British international master, businessman and chess organiser Malcolm Pein, who is currently on the Makropoulos ticket as candidate for deputy president, thinks that his experience and Makropoulos’s knowledge of how FIDE works would be more effective than a Short presidency. Short says it’s as important to stop Makropoulos as Ilyumzhinov. To go ahead with his candidacy Pein first had to successfully push for the removal of Aguinaldo Jaime as a candidate for vice president. Jaime is already a vice president and during his time as head of Angola’s central bank was accused of trying to move $50 million of state funds into a private US account.

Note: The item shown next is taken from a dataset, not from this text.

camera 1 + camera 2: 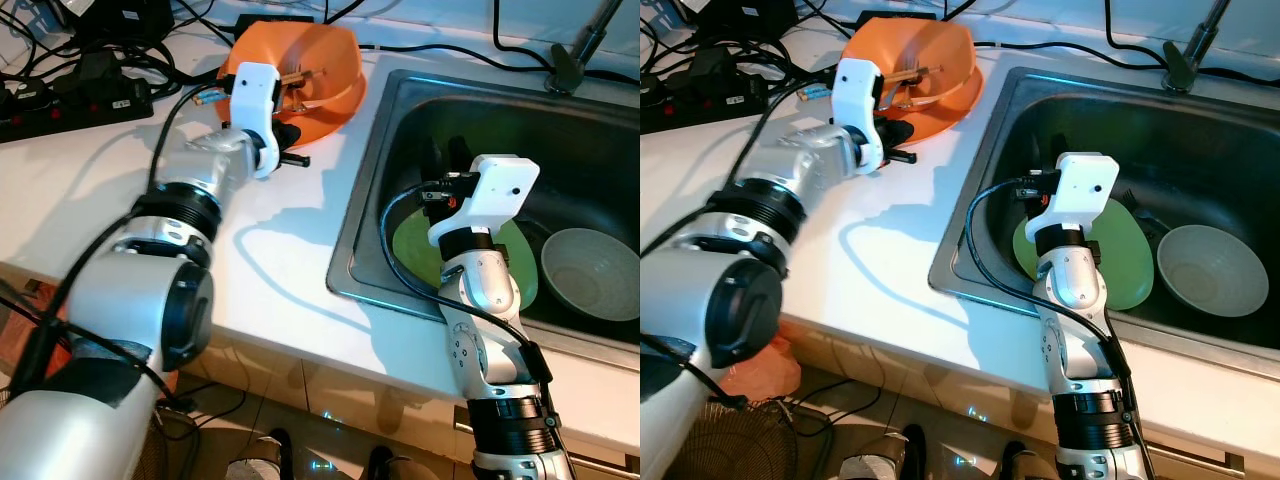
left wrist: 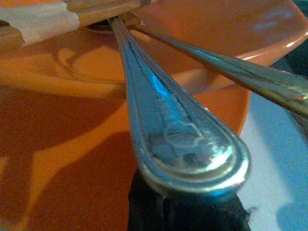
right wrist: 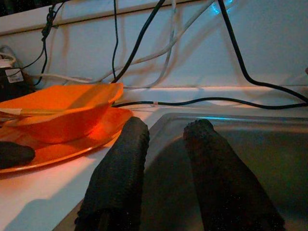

“FIDE needs to be more Western-facing. Under Kirsan it’s been eastern-facing,” Pein told StopFake. He added that FIDE would not hold international events in Russia because it abides by decisions of the IOC, to which it is affiliated. But Pein will have to rethink his plans if Dvorkovich teams up with Makropoulos: he is adamant that he won’t be on a Dvorkovich ticket and strongly opposes the Kremlin.
Outlook not optimistic
In Russia a few people commemorated the 20th anniversary of Larisa Yudina’s murder on June 8, 2018. Yabloko politician Sergei Mitrokhin tweeted: “Her blood is on Ilyumzhinov’s hands. 20 years ago his aide brutally murdered the editor of Sovietskaya Kalmykia Larisa Yudina. The one who ordered it still ‘hasn’t been found’. She wrote about corruption in the republic, accusing the president above all. UNTIL A COURT DECIDES DIFFERENTLY, I CONSIDER ILYUMZHINOV THE ONE WHO ORDERED IT.” Yudina’s friends and family think she should be given the “Hero of Kalmykia” award and that her story should be told in courage lessons in schools, Kavkazsky Uzel reported.
For over two decades the chess world has not found the courage to take the necessary action against Ilyumzhinov to remove him as their leader, and now players are wondering where all their federation’s money has gone. It looks like Ilyumzhinov’s career will finally collapse under the weight of his own lies, but FIDE delegates must stop the Kremlin in the form of Dvorkovich too if they want FIDE to be an organisation that is even remotely respectable. History suggests, however, that they will continue on the path of disgrace and self-destruction. Reformers are getting outplayed time and time again.